I have two desktops at work, both Dells. The laptop
is an HP/Compaq nx9010 (512 MB), and with tuxonice and
a replacement battery (the original one was apparently
fried), the battery works very well, though I've found
that acpi -V and the Gnome battery monitor don't see
quite eye to eye on time estimates; the Gnome monitor
tends towards the optimistic. The laptop is ATI and is
OpenGLX capable, though it lacks many of the extensions.
(At that, it's got more capabilities than my one Dell,
which refuses to do anything more complicated than 16-bit
GLX for some screwball reason. Unfortunately, the laptop's
display can't do more than 1024x768, but that's OK for
lightduty work, and with Linux/ssh/X I can remotely
access it, displaying email on my main screen.)
Suspend and hibernate aren't quite as cooperative, though
I think it's an issue with the boot line; it suspends but
doesn't restore but instead just goes through a normal
boot sequence.

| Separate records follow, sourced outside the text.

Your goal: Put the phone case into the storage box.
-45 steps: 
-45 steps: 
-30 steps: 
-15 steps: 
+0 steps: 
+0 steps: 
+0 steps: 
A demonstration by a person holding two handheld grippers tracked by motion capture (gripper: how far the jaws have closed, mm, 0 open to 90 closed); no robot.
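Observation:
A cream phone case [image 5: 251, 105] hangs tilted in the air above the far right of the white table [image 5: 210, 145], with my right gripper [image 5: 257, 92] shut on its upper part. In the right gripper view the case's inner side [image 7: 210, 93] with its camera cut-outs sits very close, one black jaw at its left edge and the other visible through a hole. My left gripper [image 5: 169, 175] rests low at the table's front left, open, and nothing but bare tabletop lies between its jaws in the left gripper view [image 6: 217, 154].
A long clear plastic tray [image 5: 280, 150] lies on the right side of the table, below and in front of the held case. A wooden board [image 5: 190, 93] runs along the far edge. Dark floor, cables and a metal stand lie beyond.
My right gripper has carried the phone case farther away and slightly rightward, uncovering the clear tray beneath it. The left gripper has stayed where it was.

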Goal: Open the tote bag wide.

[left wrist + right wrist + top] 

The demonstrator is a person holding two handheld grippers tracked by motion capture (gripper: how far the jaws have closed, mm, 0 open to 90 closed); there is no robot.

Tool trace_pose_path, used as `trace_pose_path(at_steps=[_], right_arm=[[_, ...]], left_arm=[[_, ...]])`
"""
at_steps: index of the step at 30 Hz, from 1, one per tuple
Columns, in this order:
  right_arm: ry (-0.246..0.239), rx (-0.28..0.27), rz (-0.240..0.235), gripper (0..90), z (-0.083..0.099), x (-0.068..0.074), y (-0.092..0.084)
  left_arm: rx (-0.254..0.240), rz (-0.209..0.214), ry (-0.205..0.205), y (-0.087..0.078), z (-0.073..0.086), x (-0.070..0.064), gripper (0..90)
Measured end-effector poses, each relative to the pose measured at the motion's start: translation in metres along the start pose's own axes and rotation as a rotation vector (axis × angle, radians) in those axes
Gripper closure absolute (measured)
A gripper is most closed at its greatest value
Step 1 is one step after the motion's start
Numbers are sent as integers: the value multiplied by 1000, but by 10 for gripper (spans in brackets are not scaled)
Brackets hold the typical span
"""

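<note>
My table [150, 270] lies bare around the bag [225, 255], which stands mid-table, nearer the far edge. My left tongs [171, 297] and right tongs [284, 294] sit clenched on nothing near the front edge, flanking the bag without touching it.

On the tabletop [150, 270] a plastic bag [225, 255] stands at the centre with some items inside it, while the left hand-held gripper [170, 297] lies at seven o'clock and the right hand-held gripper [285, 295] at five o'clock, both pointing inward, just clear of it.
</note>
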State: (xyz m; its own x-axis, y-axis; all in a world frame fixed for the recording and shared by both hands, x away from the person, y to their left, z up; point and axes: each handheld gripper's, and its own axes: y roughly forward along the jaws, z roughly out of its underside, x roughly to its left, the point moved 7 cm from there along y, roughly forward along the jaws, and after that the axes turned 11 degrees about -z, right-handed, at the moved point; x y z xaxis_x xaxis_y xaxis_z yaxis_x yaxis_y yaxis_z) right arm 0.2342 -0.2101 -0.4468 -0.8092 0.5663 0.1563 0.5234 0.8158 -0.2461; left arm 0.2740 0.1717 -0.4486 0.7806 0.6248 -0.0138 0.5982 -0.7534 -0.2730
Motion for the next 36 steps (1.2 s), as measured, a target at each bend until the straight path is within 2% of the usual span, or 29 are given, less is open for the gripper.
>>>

Half the battle, I guess.
My "base" machine is an underpowered 320 MB Pentium III,
but with lots of disk space (yes, it's named 'sirius');
my main home machine is a 1.4 GHz Athlon which has 512 MB
and an nVidia card, but which makes enough noise to wake
the dead -- or my downstairs neighbor.
As for my next PC...a man can dream, can't he? :-)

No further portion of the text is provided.